Historia y emigración en tiempos de Trump

OPINIÓN

28 ene 2017 . Actualizado a las 05:00 h.

Una materia singularmente maltratada en nuestros sucesivos planes de estudio es la Historia (antes de la Solución Final de Wert). No sólo se estudia poca historia. Es que, igual que se renegó de la memorización, llegó a repudiarse el razonamiento histórico, el examinar las cosas puestas en el tiempo y en su contexto. Recuerdo cuando se hizo rancio hablar de historia de la literatura. Se hicieron malabares para no poner la literatura en el tiempo, desde cargar a la teoría literaria con el mochuelo de ser el envés virtuoso del enfoque histórico, hasta hacer temas donde se estudiaba el sintagma verbal y la épica, para «relacionar». En nuestra actualidad, hay temas importantes pero históricamente superficiales y de usar y tirar, como los desacuerdos de Errejón e Iglesias o si IU tiene todavía un pacto con el PSOE en Asturias; y hay temas de calado histórico, porque son de antecedentes y contextualización complejos y de consecuencias trascendentes, como la cuestión de Cataluña, la Monarquía o la manera de tratar las migraciones masivas.

El problema de temas de complejidad histórica, como la emigración, es que ofrece poco pasto para la actualidad o, inversamente, cuando se hacen muy visibles en los titulares de actualidad es porque se trivializan. Tanto maltrato de la Historia no podía dejar de tener consecuencias en la manera de tratar y percibir este tipo de asuntos. En el caso más obvio, simplemente se ve que la gente no sabe, no tiene perspectiva temporal y no busca sentido a las cosas en procesos extensos. Si surge un problema entre Ucrania y Rusia a propósito de Crimea, cualquier personaje público puede decir lo que le convenga, porque ni se sabe historia ni se tiene la actitud de indagar las cosas en su contexto y antecedentes. Con la comunicación instantánea y masiva, se dispara esta mala hierba de coger el rábano por las hojas y buscar, de los temas más complejos, las raspaduras que nos den ventaja en discusiones de una semana. Las primeras declaraciones que se hicieron en España al ganar Trump incorporaban la palabra «populismo» y se referían a Podemos. Del complejo estado de cosas que lleva a que alguien como Trump tenga el dedo sobre el botón más peligroso del mundo, lo que se pilla al vuelo son esas virutas que me sirven para tal o cual pendencia.
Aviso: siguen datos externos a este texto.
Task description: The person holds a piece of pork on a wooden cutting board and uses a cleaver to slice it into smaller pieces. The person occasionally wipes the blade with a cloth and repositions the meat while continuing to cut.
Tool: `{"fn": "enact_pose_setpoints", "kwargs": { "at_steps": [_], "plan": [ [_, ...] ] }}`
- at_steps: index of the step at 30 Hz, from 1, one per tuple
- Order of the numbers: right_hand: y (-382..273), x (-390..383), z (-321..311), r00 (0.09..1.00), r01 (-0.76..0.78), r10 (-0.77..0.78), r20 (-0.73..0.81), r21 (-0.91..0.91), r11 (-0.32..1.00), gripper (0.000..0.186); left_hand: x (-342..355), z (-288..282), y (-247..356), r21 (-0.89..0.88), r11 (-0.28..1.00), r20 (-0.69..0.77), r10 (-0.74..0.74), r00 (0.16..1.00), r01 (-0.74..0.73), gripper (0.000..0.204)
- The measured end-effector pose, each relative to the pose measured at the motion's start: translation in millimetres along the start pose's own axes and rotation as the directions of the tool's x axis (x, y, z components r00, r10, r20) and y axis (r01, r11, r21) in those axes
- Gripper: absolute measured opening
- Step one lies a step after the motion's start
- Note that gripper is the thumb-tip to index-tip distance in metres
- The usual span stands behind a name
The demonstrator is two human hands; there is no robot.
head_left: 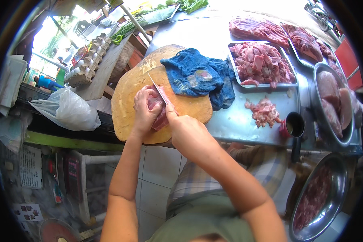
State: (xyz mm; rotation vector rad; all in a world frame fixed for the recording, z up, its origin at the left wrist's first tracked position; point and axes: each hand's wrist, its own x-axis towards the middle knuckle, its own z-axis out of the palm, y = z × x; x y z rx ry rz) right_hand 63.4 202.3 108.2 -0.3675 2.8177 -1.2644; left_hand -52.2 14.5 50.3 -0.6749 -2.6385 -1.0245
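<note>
On a thick, rounded wooden chopping board (127,94) lies a piece of raw meat (161,119). My left hand (142,108) is closed over it, fingers curled and thumb pressed along its near side. In my right hand (189,131) is a knife (160,89), its narrow blade pointing away and to the left, set against the meat close beside my left fingers. The grip hides the knife's handle. A crumpled blue cloth (191,72) covers the board's far right part and hangs over its edge.
Right on the metal table stand a tray of cut meat (262,64), a small heap of scraps (264,111), a dark pot with a handle (293,125) and a metal bowl (347,139) of large meat pieces. Left are a white plastic bag (74,111) and egg trays (88,60).
</note>
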Motion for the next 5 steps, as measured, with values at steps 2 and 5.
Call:
{"fn": "enact_pose_setpoints", "kwargs": {
  "at_steps": [2, 5],
  "plan": [
    [1.9, 1.9, 2.4, 1.0, -0.015, 0.015, 0.019, 0.019, 1.0, 0.066, 0.2, 0.4, 1.5, -0.002, 1.0, 0.005, -0.005, 1.0, 0.005, 0.036],
    [4.0, -2.4, 7.0, 0.991, -0.075, 0.077, 0.112, -0.023, 0.997, 0.068, 0.3, -0.3, -3.2, 0.032, 0.999, 0.014, 0.006, 1.0, -0.006, 0.036]
  ]
}}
Pero hay otro caso notable de maltrato de la historia, que se da en gente que no sabe historia y en gente que sí la conoce, pero que la trivializa para encajarla en sus discusiones de recorrido corto. Flann O’Brien en su delirante En Nadar -dos- pájaros proponía que un novelista pudiera usar cualquier personaje de cualquier novela que se haya escrito y que sólo creara alguno nuevo si no encontraba lo que buscaba en las obras ya escritas. Y así es como se recurre a la historia en temas complejos, como si la historia fuera un montón de sucesos disponibles que podemos usar a nuestro antojo para encajarlos como nos apetezca con los hechos que queramos. La aparición de Podemos trajo un sinfín de columnistas que nos dieron lecciones de historia a diario, casi siempre de cómo aparecieron los fascismos en Europa. Esperanza Aguirre se animó a hablarnos de la Primera Guerra mundial para explicarnos lo que la Historia nos enseña sobre el nacionalismo catalán. Como los personajes de O’Brien, los episodios históricos están ahí. Debidamente deshidratados, podemos usar su versión simplificada a voluntad para meter baza en cualquier discusión.